- Task details -
Copy the lines word for word. Begin at the line that contains "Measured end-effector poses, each" and end with the final line of the data.
--- START ---
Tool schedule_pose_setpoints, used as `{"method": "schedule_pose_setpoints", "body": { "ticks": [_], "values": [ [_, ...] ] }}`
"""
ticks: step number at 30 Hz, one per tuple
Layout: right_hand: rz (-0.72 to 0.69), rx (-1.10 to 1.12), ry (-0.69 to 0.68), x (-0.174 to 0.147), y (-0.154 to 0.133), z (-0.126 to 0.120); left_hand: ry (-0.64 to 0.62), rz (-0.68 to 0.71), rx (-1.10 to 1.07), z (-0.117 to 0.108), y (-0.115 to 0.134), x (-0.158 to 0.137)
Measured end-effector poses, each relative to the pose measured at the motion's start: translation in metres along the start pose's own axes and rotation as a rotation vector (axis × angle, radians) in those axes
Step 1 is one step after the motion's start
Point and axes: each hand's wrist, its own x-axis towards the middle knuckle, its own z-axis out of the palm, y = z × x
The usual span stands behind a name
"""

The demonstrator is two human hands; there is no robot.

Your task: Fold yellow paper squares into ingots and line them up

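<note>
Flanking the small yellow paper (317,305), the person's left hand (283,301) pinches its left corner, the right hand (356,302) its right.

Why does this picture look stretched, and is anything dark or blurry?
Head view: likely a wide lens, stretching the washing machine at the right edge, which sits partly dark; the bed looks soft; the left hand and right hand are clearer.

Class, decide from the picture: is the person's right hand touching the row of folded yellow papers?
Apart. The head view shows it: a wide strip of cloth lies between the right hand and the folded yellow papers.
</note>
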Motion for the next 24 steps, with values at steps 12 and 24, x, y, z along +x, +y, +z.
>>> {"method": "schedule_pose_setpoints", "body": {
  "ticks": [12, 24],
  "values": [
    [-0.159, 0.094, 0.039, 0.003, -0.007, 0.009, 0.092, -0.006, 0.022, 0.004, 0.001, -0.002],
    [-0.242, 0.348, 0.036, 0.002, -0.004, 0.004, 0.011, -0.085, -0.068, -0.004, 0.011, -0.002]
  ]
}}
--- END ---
- Answer -
Measured end-effector poses, each relative to the pose measured at the motion's start: translation in metres along the start pose's own axes and rotation as a rotation vector (axis × angle, radians) in those axes
Step 1 is one step after the motion's start
Point and axes: each hand's wrist, its own x-axis towards the middle knuckle, its own z-axis out of the palm, y = z × x
The usual span stands behind a name
"""

The demonstrator is two human hands; there is no robot.

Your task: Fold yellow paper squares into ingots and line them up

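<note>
Flanking the small yellow paper (317,305), the person's left hand (283,301) pinches its left corner, the right hand (356,302) its right.

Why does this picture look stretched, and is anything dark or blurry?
Head view: likely a wide lens, stretching the washing machine at the right edge, which sits partly dark; the bed looks soft; the left hand and right hand are clearer.

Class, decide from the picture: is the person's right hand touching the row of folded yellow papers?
Apart. The head view shows it: a wide strip of cloth lies between the right hand and the folded yellow papers.
</note>
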Motion for the next 24 steps, with values at steps 12 and 24, x, y, z along +x, +y, +z.
>>> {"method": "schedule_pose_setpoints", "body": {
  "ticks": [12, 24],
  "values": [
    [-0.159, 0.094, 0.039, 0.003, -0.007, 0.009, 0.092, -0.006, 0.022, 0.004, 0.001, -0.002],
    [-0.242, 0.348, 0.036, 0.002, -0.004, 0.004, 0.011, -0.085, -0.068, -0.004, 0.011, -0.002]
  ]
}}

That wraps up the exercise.